- What is needed -
The output must match the lines from the first line of the listing below through the line holding "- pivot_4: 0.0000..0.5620" exactly and must contain no pictures.

- Raw data -
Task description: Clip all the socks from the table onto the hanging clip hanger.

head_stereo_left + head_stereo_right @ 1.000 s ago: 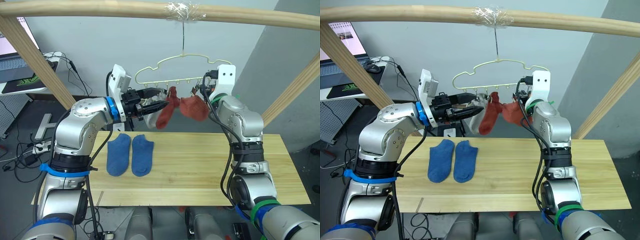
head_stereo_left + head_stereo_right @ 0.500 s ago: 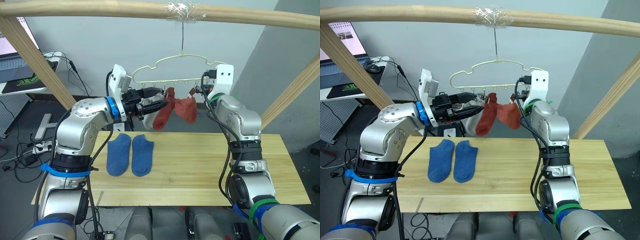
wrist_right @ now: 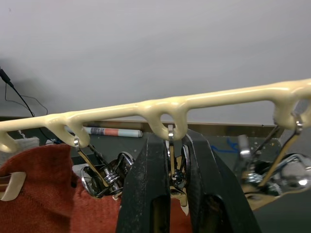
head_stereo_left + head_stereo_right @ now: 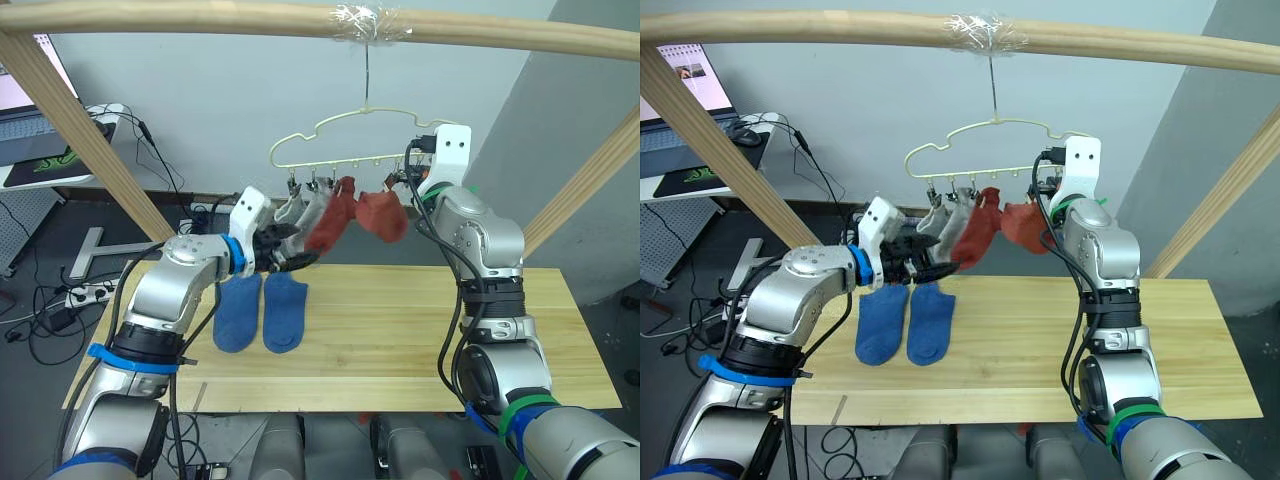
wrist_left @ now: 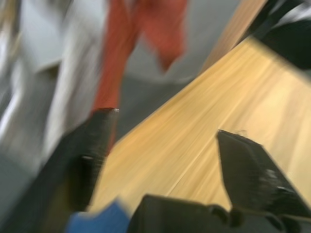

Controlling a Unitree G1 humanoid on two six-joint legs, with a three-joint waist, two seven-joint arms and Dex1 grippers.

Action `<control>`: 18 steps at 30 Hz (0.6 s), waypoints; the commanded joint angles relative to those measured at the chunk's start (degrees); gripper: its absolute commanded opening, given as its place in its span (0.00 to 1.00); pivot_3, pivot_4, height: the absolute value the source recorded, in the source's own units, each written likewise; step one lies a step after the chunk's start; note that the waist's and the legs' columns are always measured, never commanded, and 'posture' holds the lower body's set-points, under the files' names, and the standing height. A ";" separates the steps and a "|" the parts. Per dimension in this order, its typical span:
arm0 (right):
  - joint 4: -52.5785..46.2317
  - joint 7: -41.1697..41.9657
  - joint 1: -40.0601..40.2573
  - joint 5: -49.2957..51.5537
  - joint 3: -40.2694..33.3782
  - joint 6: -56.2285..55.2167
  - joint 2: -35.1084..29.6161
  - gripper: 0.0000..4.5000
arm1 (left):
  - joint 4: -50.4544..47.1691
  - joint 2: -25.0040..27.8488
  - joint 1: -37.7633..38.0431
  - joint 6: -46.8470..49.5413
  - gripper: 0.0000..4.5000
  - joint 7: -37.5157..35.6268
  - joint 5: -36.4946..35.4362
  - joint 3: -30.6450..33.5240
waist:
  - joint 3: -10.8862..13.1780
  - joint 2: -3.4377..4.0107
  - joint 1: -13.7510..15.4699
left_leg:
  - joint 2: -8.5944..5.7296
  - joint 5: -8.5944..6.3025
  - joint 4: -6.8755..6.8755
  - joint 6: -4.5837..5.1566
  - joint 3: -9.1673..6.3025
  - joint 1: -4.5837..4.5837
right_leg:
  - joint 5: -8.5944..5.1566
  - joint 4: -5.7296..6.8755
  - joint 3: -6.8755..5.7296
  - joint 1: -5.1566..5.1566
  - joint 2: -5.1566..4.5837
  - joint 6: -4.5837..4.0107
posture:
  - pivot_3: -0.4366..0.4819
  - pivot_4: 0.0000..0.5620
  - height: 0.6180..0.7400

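Note:
The pale-yellow clip hanger hangs by its hook from the top pole. Two grey socks and two rust-red socks hang side by side from its clips. Two blue socks lie flat together on the left part of the table. My left gripper is just below the grey socks and above the blue ones, open and holding nothing. My right gripper is up at the hanger's right end, shut on a metal clip beside a red sock.
A frame of round wooden poles surrounds the space: a top pole and slanted poles at the left and right. Behind, at the left, stands a desk with a laptop and cables.
My left gripper has come away from the hanger and dropped toward the table's blue socks. The grey socks now hang free from the clips. The right gripper has stayed at the hanger.

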 commanded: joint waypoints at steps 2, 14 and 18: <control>-2.11 -0.50 -1.37 0.53 -0.67 -0.19 -0.41 0.02 | 3.89 0.14 1.06 -5.24 0.99 0.84 3.04 0.37 | 0.00 0.00 0.02 | 0.00 0.00 0.00 0.00 0.00 0.00 | 0.00 0.00 0.00 0.00 0.00 0.00 | 0.65 0.28 1.00; -7.58 1.70 2.02 0.34 1.84 5.12 -1.03 0.61 | 2.55 -3.13 2.77 -6.59 1.00 -0.97 0.34 3.04 | 0.00 0.00 0.02 | 0.00 0.00 -0.01 0.00 0.00 0.00 | 0.00 0.00 -0.01 0.00 0.00 0.00 | 0.64 0.28 1.00; -14.40 1.89 5.84 0.39 3.02 9.88 -1.70 0.83 | -0.45 -3.82 3.72 -5.16 1.00 -1.07 -2.26 4.41 | 0.00 0.00 0.02 | 0.01 0.00 -0.01 0.00 0.00 -0.01 | 0.00 -0.01 0.00 0.00 0.00 0.00 | 0.64 0.28 1.00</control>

- Answer box -
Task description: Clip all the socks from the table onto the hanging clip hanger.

head_stereo_left + head_stereo_right @ 1.000 s ago: 
head_stereo_left + head_stereo_right @ 0.500 s ago: 
wrist_right @ now: 
head_stereo_left + head_stereo_right @ now: 
wrist_left @ now: 

Controlling a Unitree G1 humanoid on two six-joint legs, with a three-joint waist, two seven-joint arms and Dex1 grippers.

Action `<control>`: 18 steps at 30 Hz (0.6 s), waypoints; the commanded joint angles relative to those measured at the chunk's start (degrees); gripper: its absolute commanded opening, given as its place in its span (0.00 to 1.00); pivot_3, pivot_4, height: the absolute value the source recorded, in the source's own units, each written likewise; step one lies a step after the chunk's start; note that the waist's and the legs' columns are always measured, never commanded, and 'posture' holds the lower body's set-points, under the files' names, and the standing height. A ";" separates the steps and a "|" the parts. Per dimension in this order, its typical span:
arm0 (right):
  - joint 4: -52.5785..46.2317
  - joint 7: -41.1697..41.9657
  - joint 1: -40.0601..40.2573
  - joint 5: -49.2957..51.5537
  - joint 3: -40.2694..33.3782
  - joint 6: -56.2285..55.2167
  - joint 2: -35.1084..29.6161
  - gripper: 0.0000..4.5000
arm1 (left):
  - joint 4: -50.4544..47.1691
  - joint 2: -25.0040..27.8488
  - joint 1: -37.7633..38.0431
  - joint 6: -46.8470..49.5413
  - gripper: 0.0000..4.5000
  - joint 7: -37.5157..35.6268
  - joint 5: -36.4946..35.4362
  - joint 3: -30.6450..33.5240
waist:
  - joint 3: -10.8862..13.1780
  - joint 2: -3.4377..4.0107
  - joint 1: -13.7510..15.4699
left_leg:
  - joint 2: -8.5944..5.7296
  - joint 5: -8.5944..6.3025
  - joint 4: -6.8755..6.8755
  - joint 6: -4.5837..5.1566
  - joint 3: -9.1673..6.3025
  - joint 1: -4.5837..4.5837
right_leg:
  - joint 5: -8.5944..5.1566
  - joint 4: -5.7296..6.8755
  - joint 3: -6.8755..5.7296
  - joint 1: -5.1566..5.1566
  - joint 2: -5.1566..4.5837
  - joint 6: -4.5837..4.0107
posture:
  - pivot_3: -0.4366..0.4819
  - pivot_4: 0.0000..0.5620

For this exercise, the work is now complete.